I see what you're saying, and I'm a lot more on board with that. I still
think "rational" can't mean "perfect" - like "perfectly rational" is not
the same as "you magically get to the optimal answer". But I think my line
of thinking on this is a lot more pedantic than my previous contention. But
I will agree that for a given specific objective goal (that ignores other
goals), there is an objective set of answers that any logical person should
eventually be able to agree on. Of course, if there's any subjectivity in
the goal, then discussing the goal amongst two different people will really
mean that each of them are discussing slightly different goals, which
breaks the premise. So really for alignment to happen, the goal in question
needs to be really specific in order to remove any significant
subjectivity.

> better-than-human rationality

I like to think of rationality in the following way. Any economic actor is
a being that has goals they want to maximize for, and tools at their
disposal to analyze and affect their world. A rational actor is one that
attempts to use their tools to the best of their ability to maximize their
goals. Perhaps goals is a misleading word to use here, since it implies
something that can be achieved, whereas I really mean a set of weighted
metrics that can hypothetically always be improved upon. But in any case, a
human starts with goals built into their genetics, which in turn build
themselves into the structure of their body. The tools a human has is also
their body and their brain. The brain is not a perfect tool, and neither is
the rest of the body. However, humans use what they have to make decisions
and act on their world. The goals a human has evolve as they have
experiences in the world (which end up physically changing their brain). In
this sense, every human, and every possible actor really, must be a
rational actor.

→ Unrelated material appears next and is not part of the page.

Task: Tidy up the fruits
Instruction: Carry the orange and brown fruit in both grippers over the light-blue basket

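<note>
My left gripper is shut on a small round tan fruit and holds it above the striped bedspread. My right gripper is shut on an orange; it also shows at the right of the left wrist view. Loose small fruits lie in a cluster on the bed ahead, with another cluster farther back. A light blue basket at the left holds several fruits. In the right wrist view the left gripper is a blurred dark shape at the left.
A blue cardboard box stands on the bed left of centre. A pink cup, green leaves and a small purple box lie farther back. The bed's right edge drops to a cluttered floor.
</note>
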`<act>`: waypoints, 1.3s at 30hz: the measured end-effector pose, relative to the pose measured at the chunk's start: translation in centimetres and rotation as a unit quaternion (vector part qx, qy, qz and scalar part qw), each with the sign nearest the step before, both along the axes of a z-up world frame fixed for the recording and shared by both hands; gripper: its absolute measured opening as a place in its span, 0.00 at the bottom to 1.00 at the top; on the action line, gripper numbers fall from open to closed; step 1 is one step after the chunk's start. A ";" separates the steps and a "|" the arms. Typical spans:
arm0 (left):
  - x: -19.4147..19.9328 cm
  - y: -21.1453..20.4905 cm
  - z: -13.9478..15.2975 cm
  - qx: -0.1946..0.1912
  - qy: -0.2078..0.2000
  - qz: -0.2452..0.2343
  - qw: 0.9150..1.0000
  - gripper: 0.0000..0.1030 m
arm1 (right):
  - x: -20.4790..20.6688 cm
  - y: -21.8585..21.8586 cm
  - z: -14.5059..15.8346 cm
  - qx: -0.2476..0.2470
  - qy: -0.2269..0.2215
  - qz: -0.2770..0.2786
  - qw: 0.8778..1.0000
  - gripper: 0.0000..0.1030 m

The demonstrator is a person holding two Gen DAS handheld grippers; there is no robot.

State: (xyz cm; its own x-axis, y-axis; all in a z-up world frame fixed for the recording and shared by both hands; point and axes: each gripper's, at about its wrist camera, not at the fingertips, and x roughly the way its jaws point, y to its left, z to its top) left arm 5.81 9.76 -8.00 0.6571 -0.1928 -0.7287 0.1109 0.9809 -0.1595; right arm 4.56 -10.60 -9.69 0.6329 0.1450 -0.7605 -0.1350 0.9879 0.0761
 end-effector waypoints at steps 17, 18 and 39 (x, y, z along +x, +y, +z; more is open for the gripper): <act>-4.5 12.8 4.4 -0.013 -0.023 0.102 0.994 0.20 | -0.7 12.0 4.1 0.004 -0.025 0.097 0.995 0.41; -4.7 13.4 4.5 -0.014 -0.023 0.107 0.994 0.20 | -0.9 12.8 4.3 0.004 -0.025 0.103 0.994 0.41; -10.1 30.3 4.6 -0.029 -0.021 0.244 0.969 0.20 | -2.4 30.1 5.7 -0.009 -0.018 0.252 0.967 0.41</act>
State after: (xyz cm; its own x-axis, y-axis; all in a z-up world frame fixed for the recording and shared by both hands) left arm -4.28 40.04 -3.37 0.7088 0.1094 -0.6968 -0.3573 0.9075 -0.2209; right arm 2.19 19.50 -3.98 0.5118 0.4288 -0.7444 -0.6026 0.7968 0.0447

They're all doing the best they can, even if the tools at
their disposal are very suboptimal for maximizing their underlying goals.
What more can you ask of a rational actor than to use the tools they have
to achieve their goals?

So I don't think anyone is more or less "rational" than anyone else. They
just have different goals and different levels of ability to maximize those
goals. In my definition above, the goals are completely arbitrary. They
don't have to be anything in particular. A person could have the goal of
maximizing the number of paper clips in the world, at all other costs. This
would almost certainly be "bad" for that person, and "bad" for the world,
but if that's really what their goals are, then that "badness" is a
subjectivity that you and I would be placing on that goal because our goals
are completely different from it. To the being with that goal, it is a
totally perfect goal.

The idea that someone can be "more rational" than someone else kind of
boils everything down to one dimension. In reality, everyone has their
different skills and proficiencies. In a futures market, you might be
better at predicting the price of salmon, but you might be quite bad at
predicting human population changes over time. Does this mean you're "more
rational" about salmon but "less rational" about how human populations
change? I would say a better way to describe this is proficiency, rather
than rationality.

</digression>

> a future market

A futures market for predictions is an interesting idea. I haven't really
heard about such a thing really being done other than in little
experiments. Are you suggesting we use one to help make decisions about
bitcoin? One issue is that the questions a futures market answers have to,
like my conclusion in the above paragraph, be completely objective. So a
futures market can't answer the question "what's the best way to design
covenants?" tho it could answer the question "will CTV be activated by
2024?". But as a consequence, I don't think a future's market could help
much in the formulation of appropriate goals for bitcoin. That would need
to be hashed out by making a lot of different compromises amongst
everyone's various subjective opinion's about what is best.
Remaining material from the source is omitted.